At a conference that Harvard organized to explore the relationship between colleges and slavery, university President Drew Faust said the school must confront the grimmer parts of its past before it can move forward.”Harvard was directly complicit in slavery from the college’s earliest days in the 17th century until the system of bondage ended in Massachusetts in 1783,” Faust, a historian, said in her opening speech. “We look at both past and present today in the firm belief that only by coming to terms with history can we free ourselves to create a more just world.”
…At least two of Harvard’s early presidents brought slaves to live and work on campus, historians said. Some of the school’s major donors made their fortunes through slave labor or the slave trade. The university invested in merchant voyages trading crops produced by slaves. The 19th century Harvard scientist Louis Agassiz promoted theories about race that were used to justify slavery. “Some of our most esteemed educational institutions are also the product of some of the most horrific violence that has ever descended on any group of people,” said Sven Beckert, a Harvard history professor who has studied the school’s slavery ties.
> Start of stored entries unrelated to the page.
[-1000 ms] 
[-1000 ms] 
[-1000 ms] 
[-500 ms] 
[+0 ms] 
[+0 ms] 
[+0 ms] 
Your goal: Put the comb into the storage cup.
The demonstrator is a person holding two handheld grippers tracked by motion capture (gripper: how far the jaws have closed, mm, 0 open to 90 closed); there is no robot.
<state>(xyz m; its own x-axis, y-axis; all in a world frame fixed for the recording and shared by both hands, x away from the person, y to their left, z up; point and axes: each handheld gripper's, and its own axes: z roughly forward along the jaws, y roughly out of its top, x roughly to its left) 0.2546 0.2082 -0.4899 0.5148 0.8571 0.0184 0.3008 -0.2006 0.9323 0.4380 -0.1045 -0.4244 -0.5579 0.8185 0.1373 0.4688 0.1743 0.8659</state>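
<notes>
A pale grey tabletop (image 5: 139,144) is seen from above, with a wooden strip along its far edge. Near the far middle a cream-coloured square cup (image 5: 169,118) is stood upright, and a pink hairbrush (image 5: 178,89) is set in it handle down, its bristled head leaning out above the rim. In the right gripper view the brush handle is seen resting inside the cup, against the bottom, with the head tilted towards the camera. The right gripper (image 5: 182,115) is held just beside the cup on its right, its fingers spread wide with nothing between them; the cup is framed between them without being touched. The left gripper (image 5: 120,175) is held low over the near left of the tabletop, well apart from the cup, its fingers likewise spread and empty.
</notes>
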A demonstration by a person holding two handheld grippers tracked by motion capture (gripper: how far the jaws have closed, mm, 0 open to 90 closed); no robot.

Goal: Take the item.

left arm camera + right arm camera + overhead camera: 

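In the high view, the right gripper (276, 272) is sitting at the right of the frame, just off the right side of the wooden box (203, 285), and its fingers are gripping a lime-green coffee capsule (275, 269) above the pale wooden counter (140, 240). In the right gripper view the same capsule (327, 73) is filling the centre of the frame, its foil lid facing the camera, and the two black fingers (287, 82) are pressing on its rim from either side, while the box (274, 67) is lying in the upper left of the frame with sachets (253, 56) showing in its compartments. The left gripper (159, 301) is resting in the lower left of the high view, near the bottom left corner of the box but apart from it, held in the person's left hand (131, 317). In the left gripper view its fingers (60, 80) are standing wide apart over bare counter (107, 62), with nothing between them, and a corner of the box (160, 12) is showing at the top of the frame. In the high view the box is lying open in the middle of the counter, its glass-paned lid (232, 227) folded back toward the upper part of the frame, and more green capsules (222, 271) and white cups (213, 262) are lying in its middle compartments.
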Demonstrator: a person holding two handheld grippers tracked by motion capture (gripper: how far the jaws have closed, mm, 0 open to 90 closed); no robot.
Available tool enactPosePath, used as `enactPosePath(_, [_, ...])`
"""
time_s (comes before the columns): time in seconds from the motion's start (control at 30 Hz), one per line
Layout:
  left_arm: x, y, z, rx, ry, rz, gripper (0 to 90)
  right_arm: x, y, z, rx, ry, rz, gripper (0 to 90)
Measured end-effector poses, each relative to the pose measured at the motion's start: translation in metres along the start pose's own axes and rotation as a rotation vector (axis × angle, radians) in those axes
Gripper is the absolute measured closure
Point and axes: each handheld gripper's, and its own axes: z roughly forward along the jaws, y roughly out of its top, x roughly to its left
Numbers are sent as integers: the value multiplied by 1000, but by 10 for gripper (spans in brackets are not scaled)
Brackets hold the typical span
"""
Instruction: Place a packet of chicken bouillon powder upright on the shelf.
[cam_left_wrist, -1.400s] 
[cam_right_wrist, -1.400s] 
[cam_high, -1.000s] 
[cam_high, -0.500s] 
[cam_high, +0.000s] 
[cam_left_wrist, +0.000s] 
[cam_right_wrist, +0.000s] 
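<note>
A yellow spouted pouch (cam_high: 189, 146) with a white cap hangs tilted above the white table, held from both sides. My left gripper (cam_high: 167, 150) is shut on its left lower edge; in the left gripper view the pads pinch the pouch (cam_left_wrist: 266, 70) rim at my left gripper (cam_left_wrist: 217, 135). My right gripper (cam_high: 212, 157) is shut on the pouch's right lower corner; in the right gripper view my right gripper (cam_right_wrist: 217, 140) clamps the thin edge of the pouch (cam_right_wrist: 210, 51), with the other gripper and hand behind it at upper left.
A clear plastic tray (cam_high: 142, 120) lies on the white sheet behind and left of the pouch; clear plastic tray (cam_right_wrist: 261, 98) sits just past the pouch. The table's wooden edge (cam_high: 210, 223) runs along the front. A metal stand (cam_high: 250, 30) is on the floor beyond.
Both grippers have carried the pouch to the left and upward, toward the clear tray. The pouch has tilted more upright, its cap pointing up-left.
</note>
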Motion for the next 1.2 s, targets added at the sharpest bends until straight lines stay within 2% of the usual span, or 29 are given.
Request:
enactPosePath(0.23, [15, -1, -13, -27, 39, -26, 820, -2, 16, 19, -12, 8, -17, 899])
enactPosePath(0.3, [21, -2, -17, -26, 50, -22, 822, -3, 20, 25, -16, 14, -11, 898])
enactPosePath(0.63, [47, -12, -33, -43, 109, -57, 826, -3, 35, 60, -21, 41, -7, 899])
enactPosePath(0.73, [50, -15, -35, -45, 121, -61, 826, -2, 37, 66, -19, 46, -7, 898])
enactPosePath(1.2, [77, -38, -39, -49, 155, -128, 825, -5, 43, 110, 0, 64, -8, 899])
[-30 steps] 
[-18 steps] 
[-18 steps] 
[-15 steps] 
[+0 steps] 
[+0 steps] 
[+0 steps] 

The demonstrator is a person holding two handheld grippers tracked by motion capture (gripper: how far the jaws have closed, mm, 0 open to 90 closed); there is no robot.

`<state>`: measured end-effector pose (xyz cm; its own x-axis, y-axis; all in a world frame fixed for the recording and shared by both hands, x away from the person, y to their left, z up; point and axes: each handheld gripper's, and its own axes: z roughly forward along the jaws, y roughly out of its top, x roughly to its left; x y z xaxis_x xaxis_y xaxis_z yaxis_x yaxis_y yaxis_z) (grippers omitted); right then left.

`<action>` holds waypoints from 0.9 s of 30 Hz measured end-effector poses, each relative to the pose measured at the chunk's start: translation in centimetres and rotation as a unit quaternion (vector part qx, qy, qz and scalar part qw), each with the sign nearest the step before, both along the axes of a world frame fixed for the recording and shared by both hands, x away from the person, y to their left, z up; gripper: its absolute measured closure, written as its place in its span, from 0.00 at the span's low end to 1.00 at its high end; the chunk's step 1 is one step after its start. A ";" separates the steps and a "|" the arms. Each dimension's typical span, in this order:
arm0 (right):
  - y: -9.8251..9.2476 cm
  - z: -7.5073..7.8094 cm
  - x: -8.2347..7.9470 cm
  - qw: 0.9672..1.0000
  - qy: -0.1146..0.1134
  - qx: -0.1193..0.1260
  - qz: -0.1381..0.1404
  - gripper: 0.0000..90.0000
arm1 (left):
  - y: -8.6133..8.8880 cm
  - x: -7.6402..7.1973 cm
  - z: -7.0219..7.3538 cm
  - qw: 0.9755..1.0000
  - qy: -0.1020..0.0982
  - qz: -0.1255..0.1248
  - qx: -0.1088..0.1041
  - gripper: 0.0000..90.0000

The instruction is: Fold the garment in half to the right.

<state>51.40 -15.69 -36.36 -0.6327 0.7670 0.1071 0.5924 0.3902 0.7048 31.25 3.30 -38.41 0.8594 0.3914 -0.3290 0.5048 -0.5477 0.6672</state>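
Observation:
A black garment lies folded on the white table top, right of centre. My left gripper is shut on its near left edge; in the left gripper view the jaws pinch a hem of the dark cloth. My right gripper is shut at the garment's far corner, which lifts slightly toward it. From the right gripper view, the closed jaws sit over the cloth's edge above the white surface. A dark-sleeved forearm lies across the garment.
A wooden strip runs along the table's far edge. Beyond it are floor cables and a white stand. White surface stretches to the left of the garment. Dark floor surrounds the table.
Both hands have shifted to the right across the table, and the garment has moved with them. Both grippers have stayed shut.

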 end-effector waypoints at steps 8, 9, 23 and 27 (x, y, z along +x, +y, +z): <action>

Harvard is the latest in a string of universities that have sought to confront their connections to slavery recently, often only after students demanded it…But there’s still debate at Harvard about how to reconcile for past wrongdoings. At the conference, writer and keynote speaker Ta-Nehisi Coates drew applause when he suggested colleges make some sort of financial reparations for their role in slavery. “I don’t know how you conduct research that shows that your very existence is rooted in a great crime, and you just, well, shrug, and maybe at best say I’m sorry,” said Coates, who writes for The Atlantic magazine. “You have to do the right thing and try to make some amends.”
The “Universities and Slavery: Bound by History” conference exposed how “higher education in the United States and beyond was partly built “upon the violence of the slave trade, the Middle Passage, the auction block, and the whip,” with officials pushing for further engagement and addressing of the school’s past with slavery, reports The Boston Globe.